§ **What the task requires**
Give the data back exactly. Leave out any images.

□ □ □

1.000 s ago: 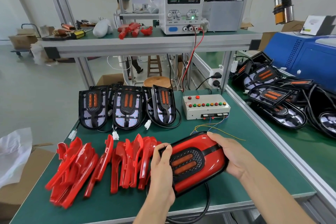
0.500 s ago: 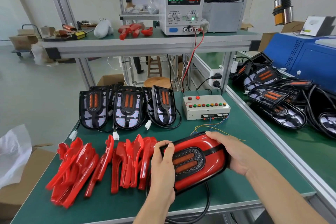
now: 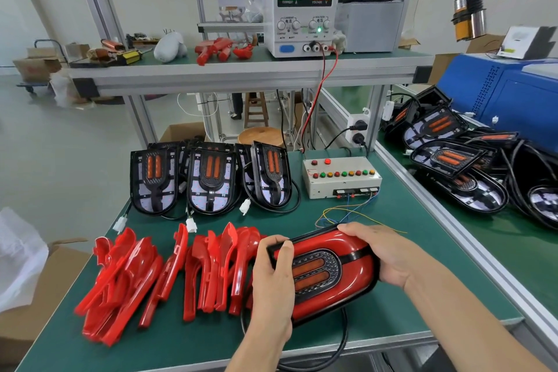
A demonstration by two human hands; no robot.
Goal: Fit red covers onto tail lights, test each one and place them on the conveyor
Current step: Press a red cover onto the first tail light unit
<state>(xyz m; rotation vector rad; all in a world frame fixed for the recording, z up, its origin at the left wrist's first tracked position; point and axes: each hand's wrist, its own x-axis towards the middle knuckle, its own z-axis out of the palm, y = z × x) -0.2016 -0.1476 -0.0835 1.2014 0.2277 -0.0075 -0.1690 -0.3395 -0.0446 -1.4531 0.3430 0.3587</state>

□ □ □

§ **Solution to this problem**
1.000 s ago: 
0.500 s ago: 
now: 
A demonstration by two human hands; no robot.
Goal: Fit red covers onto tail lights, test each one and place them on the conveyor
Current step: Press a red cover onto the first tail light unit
<state>(xyz m; rotation vector rad; all in a world frame fixed for the recording, z up, its origin at the left wrist's first tracked position; point and axes: each hand's wrist, its own x-axis towards the middle knuckle, its own z-axis out of the palm, y = z × x) -0.2016 -0.1476 -0.0835 1.2014 0.2277 -0.0075 -0.1690 -0.3395 -0.0446 -1.4531 0.3430 0.3587</state>

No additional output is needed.